Trying to recreate Jaccard similarity from Python in Rust Polars. The function compares two lists and returns a float.
Python method
def jacc_sim(x, y):
i_c = len(set.intersection(*[set(x), set(y)]))
u_c = len(set.union(*[set(x), set(y)]))
return i_c / float(u_c)
Comparison of words in a list to strings in a df.
my_list = my_list = ["a", "ab", "abc", "abcd"]
df = pl.DataFrame({"keys" : ["a ab", "a ab abc", "b ba abc abcd", "b ba bbc abcd bbcd"]}
Change the strings in the df to lists:
out = df.with_columns(pl.col("keys").apply(lambda x: x.split(" ")).alias("c"))
Apply a lambda with the jacc_sim function:
res = out.select([pl.col("keys"), pl.col("c").apply(lambda x: jacc_sim(x, my_list))

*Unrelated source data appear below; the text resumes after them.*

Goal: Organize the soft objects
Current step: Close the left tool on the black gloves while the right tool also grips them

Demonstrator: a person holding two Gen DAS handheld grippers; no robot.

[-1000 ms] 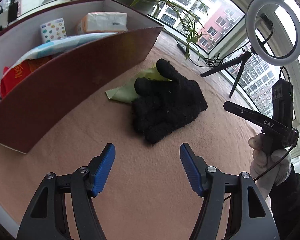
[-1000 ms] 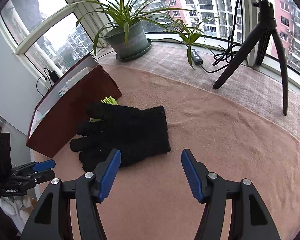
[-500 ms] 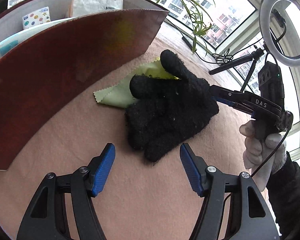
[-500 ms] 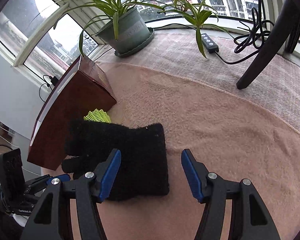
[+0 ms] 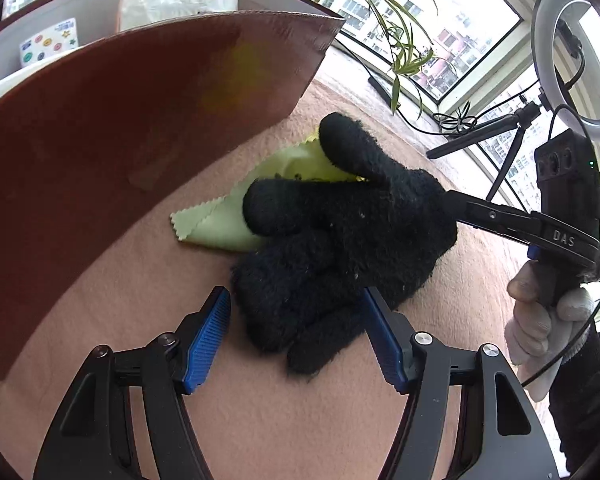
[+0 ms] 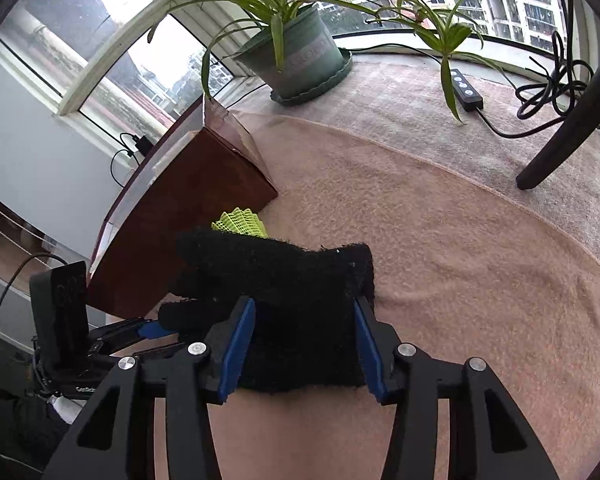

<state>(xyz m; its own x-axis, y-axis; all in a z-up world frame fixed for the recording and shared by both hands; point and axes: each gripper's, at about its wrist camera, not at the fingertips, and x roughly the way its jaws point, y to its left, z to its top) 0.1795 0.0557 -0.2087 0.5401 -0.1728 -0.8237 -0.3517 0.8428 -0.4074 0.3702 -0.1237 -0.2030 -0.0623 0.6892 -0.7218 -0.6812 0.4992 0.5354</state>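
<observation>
A black knitted glove (image 5: 340, 248) lies on the pink towel, partly over a pale green cloth (image 5: 228, 224). In the left wrist view my left gripper (image 5: 296, 340) is open, its blue pads either side of the glove's fingertips without squeezing them. In the right wrist view the glove's cuff (image 6: 300, 320) sits between the blue pads of my right gripper (image 6: 300, 344). Its jaws are closing, and the pads touch the cuff, whose far edge puckers up. A yellow-green mesh edge (image 6: 240, 222) peeks out behind the glove.
A brown open box (image 5: 120, 140) stands just left of the glove and holds a tissue pack (image 5: 172, 4) and a sticker-printed pack (image 5: 48, 44). Behind are a potted plant (image 6: 300, 60), a power strip (image 6: 466, 92), a tripod leg (image 6: 560, 140) and a ring light (image 5: 572, 52).
Both grippers came down and in toward the glove. The right gripper's jaws narrowed around the cuff, and the left gripper's pads now flank the glove's fingertips.
</observation>
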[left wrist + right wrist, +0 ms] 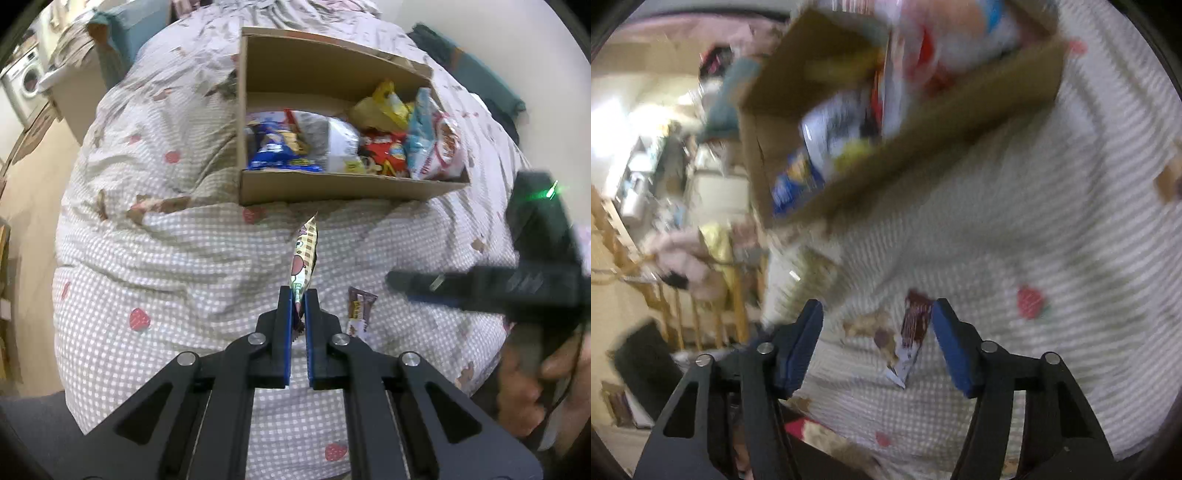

.alias("d")]).sort("d", reverse=True)
Which gives the desired result in column "d":
shape: (4, 2)
┌────────────────────┬──────────┐
│ keys ┆ d │
│ --- ┆ --- │
│ str ┆ f64 │
╞════════════════════╪══════════╡
│ a ab abc ┆ 0.75 │
│ a ab ┆ 0.5 │
│ b ba abc abcd ┆ 0.333333 │
│ b ba bbc abcd bbcd ┆ 0.125 │
└────────────────────┴──────────┘
Rust method
More complicated. Firstly I couldn't find a way to use lists. But I came across HashSets:
fn jaccard<T>(s1: HashSet<T>, s2: HashSet<T>) -> f32 where T: Hash+Eq {
let i = s1.intersection(&s2).count() as f32;
let u = s1.union(&s2).count() as f32;
return i / u;
}
And a function to create a HashSet from a vector:
fn vec_to_set(vec: &Vec<String>) -> HashSet<String> {
HashSet::from_iter(vec.clone())
}
So the first bit will be:
let words = vec!["a", "ab", "abc", "abcd"];
let df = df! [
"keys" => ["a ab", "a ab abc", "b ba abc abcd", "b ba bbc abcd bbcd"],
]?;
let out = df.lazy().with_column(col("keys").str().split(" "));
UPDATE:
thanks for the general comments that I frankly don't understand. I have mixed my attempt with the one for pyo3 from Ritchie for a fn to use as closure in the df.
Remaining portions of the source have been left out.